The Dallas Cowboys did a complete overhaul of defensive talent in the 2021 NFL draft, and rightfully so considering their lackluster performance on that side of the ball in 2020. The wide receiver position didn’t need a lot of attention with Amari Cooper, Michael Gallup, and CeeDee Lamb being on the roster. However, the Cowboys did add 6-foot-4 speedster Simi Fehoko in the fifth round.
America’s Team took a deeper dive into the wide receiver spot when they dipped their toes into the undrafted free agent pool and signed Osirus Mitchell (Mississippi State), Brandon Smith (Iowa), and Brennen Eagles (Texas). Another pass catcher, T.J. Vasher out of Texas Tech, was also signed and provides an interesting dynamic to the competition at wide receiver this offseason with his height (stands 6-foot-6), length, and ability to make contested catches.
Vasher only played in one game as a freshman in 2016 for the Red Raiders and caught two passes for nine yards, but would receive a medical redshirt after suffering a season-ending injury. Over the next three seasons, Vasher would show the potential that made him a two-sport star in Wichita Falls, Texas, about two hours north of Dallas.
He only caught 29 passes in 2017, but Vasher racked up 545 yards (18.8 yards per catch) and scored six touchdowns. He nearly doubled his reception total a season later (54) and had his most yards (687) and touchdowns (7) during his college days. After 515 yards and six touchdowns in 2019, Vasher struggled last season with just 227 yards and two touchdowns in 19 receptions.
Vasher’s height and length will help him on the pro level as he can use that to wall off defenders and put himself into a position to make plays down the field. In a recent piece on DallasCowboys.com, Kyle Youmans talked about Vasher’s background as a basketball player and how it translates to him being a successful receiver.
“Vasher grew up northwest of the Dallas-Ft. Worth metroplex in Wichita Falls where he was a multi-sport star (Football and Basketball) at Rider High School, earning All-State honors twice on the court. While he is certainly talented on the gridiron, his 6-foot-5 frame looks like it would be better fit on the hardwood (where he was a two-time all-stater). His 84-inch wingspan is the longest out of any wide receiver or tight end in the draft class, including Kyle Pitts (83in). He has the size and the body control to succeed at the next level, and in my opinion, a sneaky pick to make the roster as a rookie,” Youmans said.
This particular part of his game makes him an intriguing option as a threat in the red zone on back shoulder fades and go routes at 6-foot-6, but that’s not to say he doesn’t have things to work on.
His play strength doesn’t match his frame and aggressive press coverage tends to bother him. He needs to develop and refine his route running and he doesn’t possess a lot of speed.
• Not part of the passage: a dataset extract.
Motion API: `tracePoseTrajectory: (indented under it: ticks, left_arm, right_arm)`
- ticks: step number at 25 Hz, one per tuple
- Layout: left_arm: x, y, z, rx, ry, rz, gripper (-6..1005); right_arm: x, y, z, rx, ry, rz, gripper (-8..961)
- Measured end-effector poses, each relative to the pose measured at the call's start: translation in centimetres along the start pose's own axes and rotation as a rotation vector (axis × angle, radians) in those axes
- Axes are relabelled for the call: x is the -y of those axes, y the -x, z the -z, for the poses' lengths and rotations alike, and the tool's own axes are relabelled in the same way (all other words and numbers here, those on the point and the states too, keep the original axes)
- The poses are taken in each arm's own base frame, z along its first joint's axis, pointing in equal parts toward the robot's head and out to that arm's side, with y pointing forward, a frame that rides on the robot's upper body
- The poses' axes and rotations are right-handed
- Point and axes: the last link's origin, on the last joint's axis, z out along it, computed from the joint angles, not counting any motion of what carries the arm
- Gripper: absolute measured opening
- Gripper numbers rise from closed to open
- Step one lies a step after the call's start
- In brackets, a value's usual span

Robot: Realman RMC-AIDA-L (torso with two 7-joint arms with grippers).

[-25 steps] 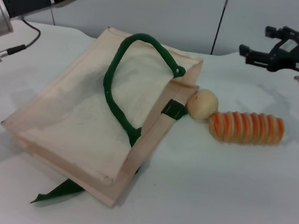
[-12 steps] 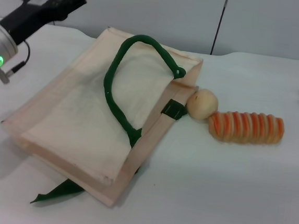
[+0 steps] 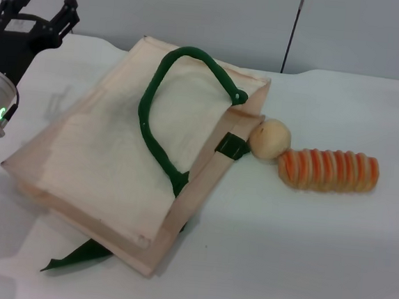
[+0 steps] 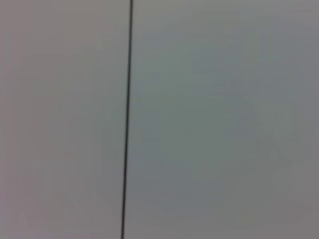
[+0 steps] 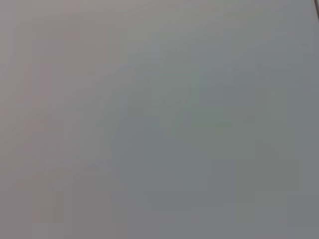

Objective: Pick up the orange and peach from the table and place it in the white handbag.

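Head view showed the left gripper raised at the far left of the white table, beyond the far left corner of the bag, its two black fingers spread apart with nothing between them and touching nothing. The right gripper was outside every view. The large flat cream fabric handbag lay on its side on the table, its dark green strap handle looped across the upper face. No orange or pink fruit was visible on the table; whether either was inside the bag could not be determined. A small pale beige ball rested against the bag's right edge, touching an orange-and-cream striped long roll. Both wrist views showed only a plain grey surface.
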Motion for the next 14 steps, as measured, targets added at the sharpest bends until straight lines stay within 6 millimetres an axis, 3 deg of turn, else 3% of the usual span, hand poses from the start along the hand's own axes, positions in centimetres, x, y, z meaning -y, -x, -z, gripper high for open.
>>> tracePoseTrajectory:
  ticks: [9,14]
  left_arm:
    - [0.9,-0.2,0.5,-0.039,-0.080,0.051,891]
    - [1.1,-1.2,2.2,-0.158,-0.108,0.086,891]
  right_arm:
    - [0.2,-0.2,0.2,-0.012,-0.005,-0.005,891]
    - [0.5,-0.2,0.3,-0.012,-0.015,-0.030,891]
These types of questions aren’t uncommon with undrafted players. Vasher does have raw ability and traits which can turn him into an effective wide receiver with the right coaching.
Outside of the Cowboy’s top three receivers there’s plenty of opportunities to compete. Noah Brown and Cedrick Wilson have the leg up on Vasher from simply having years in the systems under their belt, but both are on one-year deals so nothing is concrete with either.
Training camp and the preseason will be where Vasher will need to prove he’s worthy of one of the final roster spots at wide receiver. Will the Texas native rise to the occasion? Only time will tell.